Rathbun opened the Cannabis Buyers Club alongside Dennis Peron in 1992 and was instrumental in the statewide campaign for Proposition 215 in 1996. The successful voter initiative allowed for the cultivation and possession of cannabis among patients with a physician’s recommendation. The vote passed with 55% percent approval in the state and ultimately opened the door for many other states to pass similar initiatives. The next year, Rathbun and Peron had the honor of serving as Grand Marshals in the San Francisco Gay Pride Parade for their work on behalf of the queer community; by this time, she was a colon cancer survivor walking on two artificial knees. She was consuming her own brownies so that she could walk despite her ailments.
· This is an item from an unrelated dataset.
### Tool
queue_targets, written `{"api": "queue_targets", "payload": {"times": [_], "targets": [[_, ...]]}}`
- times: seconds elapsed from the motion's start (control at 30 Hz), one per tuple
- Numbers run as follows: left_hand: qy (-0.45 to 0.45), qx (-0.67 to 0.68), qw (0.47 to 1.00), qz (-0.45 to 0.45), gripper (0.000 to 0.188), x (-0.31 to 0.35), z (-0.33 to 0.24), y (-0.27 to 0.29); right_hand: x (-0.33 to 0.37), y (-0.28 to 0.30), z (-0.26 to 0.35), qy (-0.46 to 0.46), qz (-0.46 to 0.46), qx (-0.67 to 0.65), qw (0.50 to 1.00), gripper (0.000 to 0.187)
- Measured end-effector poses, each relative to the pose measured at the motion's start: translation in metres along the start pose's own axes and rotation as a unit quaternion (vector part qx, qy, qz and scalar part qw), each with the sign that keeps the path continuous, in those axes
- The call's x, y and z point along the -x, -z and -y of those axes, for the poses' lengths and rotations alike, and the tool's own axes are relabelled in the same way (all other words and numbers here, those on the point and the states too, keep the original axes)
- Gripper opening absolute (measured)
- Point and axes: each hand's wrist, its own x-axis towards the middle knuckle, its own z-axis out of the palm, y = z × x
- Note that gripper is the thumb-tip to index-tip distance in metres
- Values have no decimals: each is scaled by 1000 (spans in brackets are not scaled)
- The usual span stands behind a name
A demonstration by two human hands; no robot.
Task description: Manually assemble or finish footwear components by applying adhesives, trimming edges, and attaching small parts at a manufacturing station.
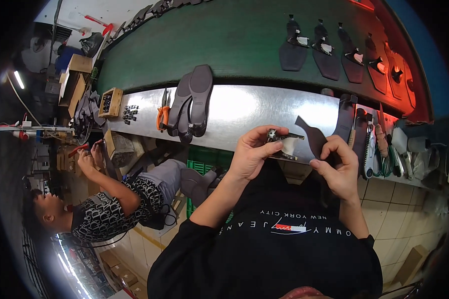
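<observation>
Presently, I report as follows.
Work piece: a dark shoe part, flat with a curved cut edge, held up just right of picture centre, in front of the steel bench edge.
Fitting: a small metal buckle with a pale strap, just beside the dark piece at its 9 o'clock.
Left hand: fingers curled, thumb and fingertips pinching the metal fitting from above and below.
Right hand: thumb and forefinger pressed together on the lower edge of the dark piece; the other fingers are folded behind, and I cannot tell their grip.
Bench, 10 o'clock of the hands: a stack of dark soles lying on the steel, orange-handled pliers just beside them, further out a small wooden box.
Bench, 3 o'clock: hand tools lying side by side near the right hand.
Green belt, 12 to 1 o'clock: a row of dark uppers under a red glow.
Co-worker: a seated person in a patterned shirt at 8 o'clock, well apart, hands raised at their own station.
</observation>
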Motion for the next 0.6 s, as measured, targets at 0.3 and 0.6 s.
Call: {"api": "queue_targets", "payload": {"times": [0.3, 0.6], "targets": [[-54, -90, 994, -2, 32, 3, 5, 2, 5, -3, 13, -33, 41, -57, 997, 63], [-119, -220, 968, 36, 33, 8, -1, -5, -3, -11, 15, -119, 102, -189, 969, 66]]}}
Her health would decline until she was eventually bed-ridden at Laguna Honda Hospital, a nursing home for the poor.

Mary Jane Rathbun passed away on April 10, 1999 of a heart attack at age 76. A candlelight vigil was held in her honor in the Castro district where she first began selling her iconic pot brownies. To this day, nonchalant passersby at Dolores Park will have pot brownies, truffles, and other treats for sale — just one small cog in her everlasting legacy.

As we continue celebrating holidays like 4/20 and 7/10 — which have admittedly foggy origins — I would suggest that the industry start celebrating “Brownie Mary Day” on August 25 to honor the Mother of Medical Marijuana.